Tyne and Wear Metro station in North Tyneside

Howdon is a Tyne and Wear Metro station, serving the suburb of Howdon, North Tyneside in Tyne and Wear, England. It joined the network on 14 November 1982, following the opening of the fourth phase of the network, between Tynemouth and St James via Wallsend.

==History==
The station was opened on 22 June 1839 by the Newcastle and North Shields Railway. This later became part of the North Tyneside Loop, served by the North Eastern Railway. On 1 December 1875, the station was renamed Howdon-on-Tyne, to prevent it being confused with a station of a similar name station in the East Riding of Yorkshire.

Following closure for conversion in the early 1980s, the station was demolished and almost entirely re-built. Only the eastbound platform (trains towards Whitley Bay), clearly identifiable by its stone construction, remained from the original station. The westbound platform was re-built and sited on the opposite side of the level crossing on Howdon Lane, creating a staggered platform arrangement.

A pedestrian subway was built to allow passengers to cross the line, however, it does not have ramps for improved wheelchair or pushchair access. The North Eastern Railway footbridge was removed, and is now located at Goathland on the North Yorkshire Moors Railway.
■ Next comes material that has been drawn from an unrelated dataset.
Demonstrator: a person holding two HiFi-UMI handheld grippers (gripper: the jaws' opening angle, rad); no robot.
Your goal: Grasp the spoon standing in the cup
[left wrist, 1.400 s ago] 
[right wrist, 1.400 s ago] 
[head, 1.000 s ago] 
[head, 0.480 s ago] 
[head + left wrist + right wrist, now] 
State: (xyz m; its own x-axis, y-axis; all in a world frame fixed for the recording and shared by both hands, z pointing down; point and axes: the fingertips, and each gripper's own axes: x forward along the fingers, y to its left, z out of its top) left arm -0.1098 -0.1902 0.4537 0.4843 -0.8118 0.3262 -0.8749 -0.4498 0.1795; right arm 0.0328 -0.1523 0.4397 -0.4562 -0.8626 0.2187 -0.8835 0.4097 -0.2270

The station was refurbished in 2011, along with nearby Meadow Well. The refurbishment project involved the installation of white vitreous enamel panels, new seating and lighting, and improved security and accessibility, as well as resurfaced platforms. The station was also painted in the new black and white corporate colour scheme.

== Facilities ==
Step-free access is available at all stations across the Tyne and Wear Metro network, with ramps providing step-free access to both platforms at Howdon. The station is equipped with ticket machines, waiting shelter, seating, next train information displays, timetable posters, and an emergency help point on both platforms. Ticket machines are able to accept payment with credit and debit card (including contactless payment), notes and coins. The station is also fitted with smartcard validators, which feature at all stations across the network.

There is no dedicated car parking available at the station. There is the provision for cycle parking, with five cycle pods available for use.

== Services ==
As of April 2021, the station is served by up to five trains per hour on weekdays and Saturday, and up to four trains per hour during the evening and on Sunday.